MDTest

From Lustre Wiki
Revision as of 07:22, 13 October 2025 by Elliswilson (talk | contribs)
(diff) ← Older revision | Latest revision (diff) | Newer revision → (diff)
Jump to navigation Jump to search

Description

MDtest is an MPI-based application for evaluating the metadata performance of a file system and has been designed to test parallel file systems. MDTest is not a Lustre-specific benchmark and can be run on any POSIX-compliant file system, but it does require a fully installed and configured file system implementation in order to run. For Lustre, this means the MGS, MDS and OSS services must be installed, configured and running, and that there is a population of Lustre clients running with the Lustre file system mounted.

The mdtest application runs on Lustre clients in a fully configured Lustre file system. Multiple mdtest processes are run in parallel across several nodes using MPI in order to saturate file system I/O. The program can create directory trees of arbitrary depth and can be directed to create a mixture of work-loads, including file-only tests.

Purpose

MDTest measures the metadata performance of a given file system implementation and will run on any POSIX-compliant file system. The program works by creating, stat-ing and deleting a tree of directories and files in parallel across a population of machines (typically compute nodes in an HPC cluster). In the case of Lustre, the machines are Lustre clients. While mdtest can be run stand-alone to measure local file system performance, it is really intended to be run on parallel and shared file systems.

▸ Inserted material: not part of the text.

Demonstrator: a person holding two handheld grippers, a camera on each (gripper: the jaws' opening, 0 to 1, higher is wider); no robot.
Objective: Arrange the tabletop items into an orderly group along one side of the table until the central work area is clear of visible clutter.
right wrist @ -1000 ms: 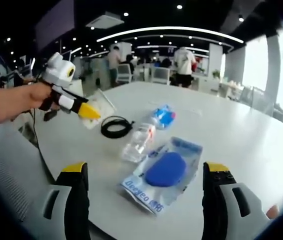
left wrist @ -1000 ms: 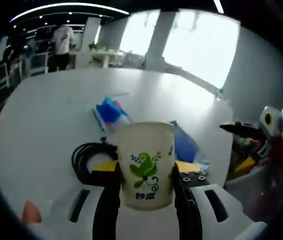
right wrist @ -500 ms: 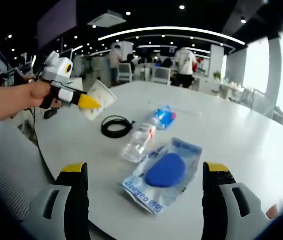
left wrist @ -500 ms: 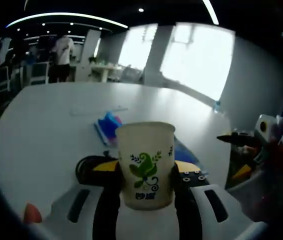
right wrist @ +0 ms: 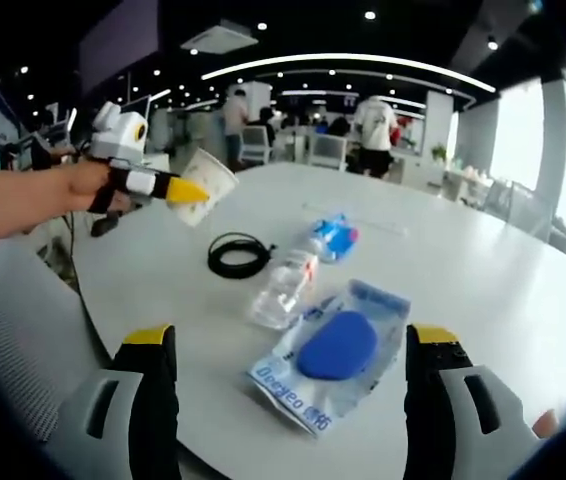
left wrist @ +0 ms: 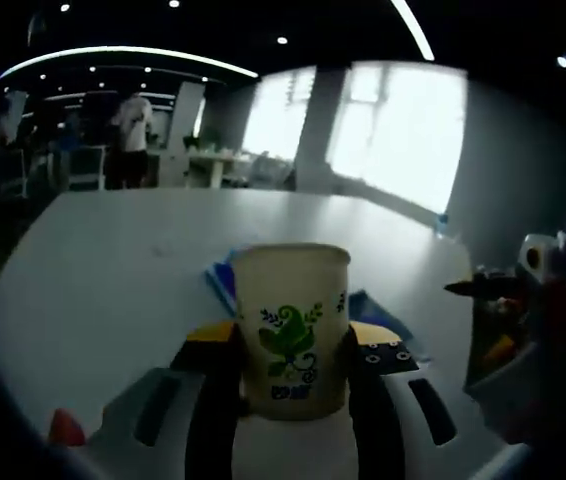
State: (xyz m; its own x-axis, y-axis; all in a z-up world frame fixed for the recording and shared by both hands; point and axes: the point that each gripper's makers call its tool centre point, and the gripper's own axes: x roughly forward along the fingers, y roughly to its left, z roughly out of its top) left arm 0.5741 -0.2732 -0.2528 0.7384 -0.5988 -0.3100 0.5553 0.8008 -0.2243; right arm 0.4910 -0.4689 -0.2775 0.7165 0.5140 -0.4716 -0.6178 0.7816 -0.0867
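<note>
The left tongs (left wrist: 293, 355) grip a cup (left wrist: 290, 329) above the worktop (right wrist: 483, 270), while the right tongs (right wrist: 293, 375) gape empty near a blue packet (right wrist: 331, 352).

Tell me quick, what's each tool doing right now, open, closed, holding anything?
Left tool: closed on the paper cup, held above the table.
Right tool: open, holding nothing, above the blue packet.

Paper cup (left wrist: 291, 328) hides blue packet (left wrist: 378, 312) (mostly).
</note>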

Metadata performance is a critical measurement of file system capability and is increasingly relevant to parallel file system workloads in general. It is therefore important to be able to demonstrate the ability of Lustre to match and even exceed application requirements for file systems. MDTest provides a way to define a standard test that can be used to assess baseline performance of a file system, and provide a comparative measure against storage platforms.

Preparation

The mdtest application is distributed as source code and must be compiled for use on the target environment. The preferred distribution of mdtest is available on GitHub at IOR as part of the IOR project. This version includes features such as Lustre-awareness to allow striping across multiple MDTs and AWS S3 support.

The remainder of this document uses MPI for the examples (either OpenMPI or MPICH can be used). Integration with job schedulers is not discussed – examples will call the mpirun command directly.

Download and Compile MDTest

To obtain the mdtest binary, it is recommended to use an official release tarball from the IOR project rather than a development (git) checkout.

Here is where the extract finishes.